TASK DESCRIPTION: Please tally the lines in the data below that include the string "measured", and reply with only the total.
__________________________________________________
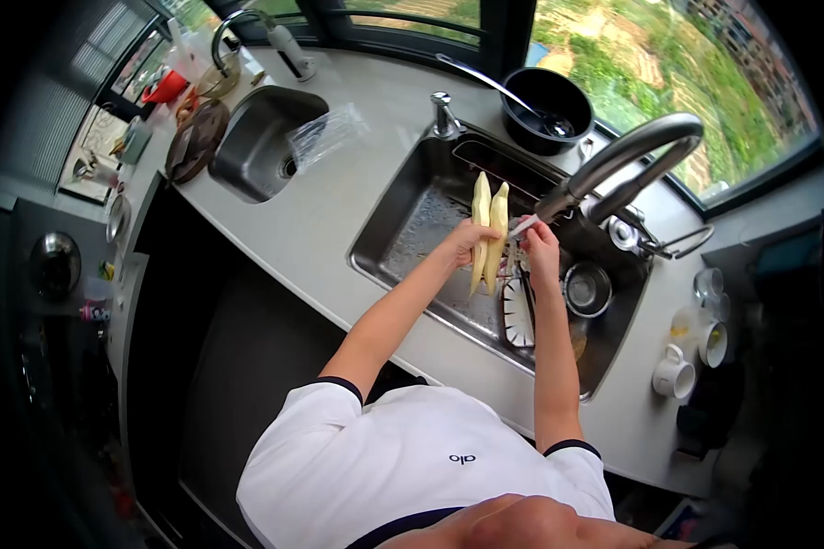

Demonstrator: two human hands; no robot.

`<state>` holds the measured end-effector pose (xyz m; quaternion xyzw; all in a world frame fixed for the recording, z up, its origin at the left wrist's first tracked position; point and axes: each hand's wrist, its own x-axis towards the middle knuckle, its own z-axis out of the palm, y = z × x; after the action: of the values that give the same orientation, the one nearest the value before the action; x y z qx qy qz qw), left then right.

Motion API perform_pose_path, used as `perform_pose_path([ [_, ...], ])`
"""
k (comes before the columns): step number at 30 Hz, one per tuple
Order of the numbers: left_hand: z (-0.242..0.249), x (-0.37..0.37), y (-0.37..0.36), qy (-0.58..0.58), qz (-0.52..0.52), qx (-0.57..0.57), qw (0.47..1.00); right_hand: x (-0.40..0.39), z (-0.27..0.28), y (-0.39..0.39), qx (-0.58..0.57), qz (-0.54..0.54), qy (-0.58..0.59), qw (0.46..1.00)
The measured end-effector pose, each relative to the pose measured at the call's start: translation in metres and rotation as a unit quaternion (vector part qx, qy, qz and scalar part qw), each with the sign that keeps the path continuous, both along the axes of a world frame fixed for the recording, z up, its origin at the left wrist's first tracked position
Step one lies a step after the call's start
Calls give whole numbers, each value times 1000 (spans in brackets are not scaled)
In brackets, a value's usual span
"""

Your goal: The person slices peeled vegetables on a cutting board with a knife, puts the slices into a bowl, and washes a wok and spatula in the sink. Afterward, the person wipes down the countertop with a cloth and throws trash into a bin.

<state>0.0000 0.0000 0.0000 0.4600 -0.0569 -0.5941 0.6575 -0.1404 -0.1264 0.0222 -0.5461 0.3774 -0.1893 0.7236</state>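
Over the large steel sink, my left hand grips two pale yellow, long tapered pieces of peeled vegetable, held upright side by side. My right hand is just to their right, fingers pinched near the spray head of the pull-out tap, close to the pieces' upper halves. Whether the right hand holds anything small I cannot tell. A thin stream of water seems to run between the tap head and the pieces.
In the sink lie a white round strainer and a small steel bowl. A black pot with a ladle stands behind the sink. A second small sink and a plastic bag are to the left. White cups stand right.
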Motion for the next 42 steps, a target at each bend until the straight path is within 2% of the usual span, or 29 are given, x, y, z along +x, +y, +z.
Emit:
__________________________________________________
RESULT OF THIS TASK: 2